[Your instructions] Take the line with "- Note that" as the first and the last line of the data as the end. Write out both and every line between exactly, except pictures.

==============================

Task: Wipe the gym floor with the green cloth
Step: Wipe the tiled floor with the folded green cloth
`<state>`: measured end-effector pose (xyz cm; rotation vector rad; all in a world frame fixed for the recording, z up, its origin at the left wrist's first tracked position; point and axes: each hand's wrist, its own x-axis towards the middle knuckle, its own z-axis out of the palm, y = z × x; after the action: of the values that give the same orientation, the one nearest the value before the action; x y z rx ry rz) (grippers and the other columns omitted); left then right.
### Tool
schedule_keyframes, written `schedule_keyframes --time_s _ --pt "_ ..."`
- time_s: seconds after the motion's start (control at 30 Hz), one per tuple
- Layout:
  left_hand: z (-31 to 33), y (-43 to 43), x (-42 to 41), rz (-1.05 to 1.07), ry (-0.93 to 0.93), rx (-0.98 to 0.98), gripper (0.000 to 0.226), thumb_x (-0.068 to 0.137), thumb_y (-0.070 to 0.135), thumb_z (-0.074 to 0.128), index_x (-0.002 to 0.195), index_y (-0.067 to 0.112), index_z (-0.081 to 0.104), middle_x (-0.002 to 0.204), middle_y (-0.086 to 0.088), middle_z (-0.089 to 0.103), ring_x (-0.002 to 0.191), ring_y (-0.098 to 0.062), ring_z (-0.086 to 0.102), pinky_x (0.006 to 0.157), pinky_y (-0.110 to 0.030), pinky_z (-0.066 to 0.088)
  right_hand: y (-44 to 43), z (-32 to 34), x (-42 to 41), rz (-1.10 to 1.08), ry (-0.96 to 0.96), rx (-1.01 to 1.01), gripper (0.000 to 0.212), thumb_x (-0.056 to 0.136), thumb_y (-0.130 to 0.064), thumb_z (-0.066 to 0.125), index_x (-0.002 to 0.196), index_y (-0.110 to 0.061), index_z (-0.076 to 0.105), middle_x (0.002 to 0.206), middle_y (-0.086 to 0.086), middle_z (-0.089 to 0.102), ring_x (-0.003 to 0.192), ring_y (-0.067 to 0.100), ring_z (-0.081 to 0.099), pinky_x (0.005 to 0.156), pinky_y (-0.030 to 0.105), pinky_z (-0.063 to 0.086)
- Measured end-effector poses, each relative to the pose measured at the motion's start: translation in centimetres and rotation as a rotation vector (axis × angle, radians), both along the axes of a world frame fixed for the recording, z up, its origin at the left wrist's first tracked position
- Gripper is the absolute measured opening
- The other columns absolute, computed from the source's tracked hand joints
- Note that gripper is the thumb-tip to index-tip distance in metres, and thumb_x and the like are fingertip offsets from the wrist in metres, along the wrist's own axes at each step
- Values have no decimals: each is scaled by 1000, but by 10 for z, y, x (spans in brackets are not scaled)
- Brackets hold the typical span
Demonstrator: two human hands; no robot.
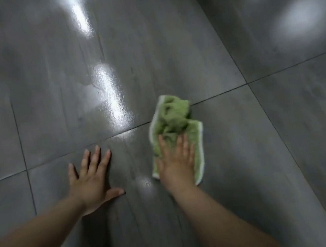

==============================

[Completed exercise]
- Note that gripper is the thumb-tip to index-tip distance in metres, and thumb_x and the like are fingertip offsets from the wrist in metres, along the wrist's own axes at each step
- Values have no decimals: each is scaled by 1000, but by 10 for z, y, x (spans in brackets are not scaled)
- Brackets hold the typical span
Demonstrator: two human hands; no robot.

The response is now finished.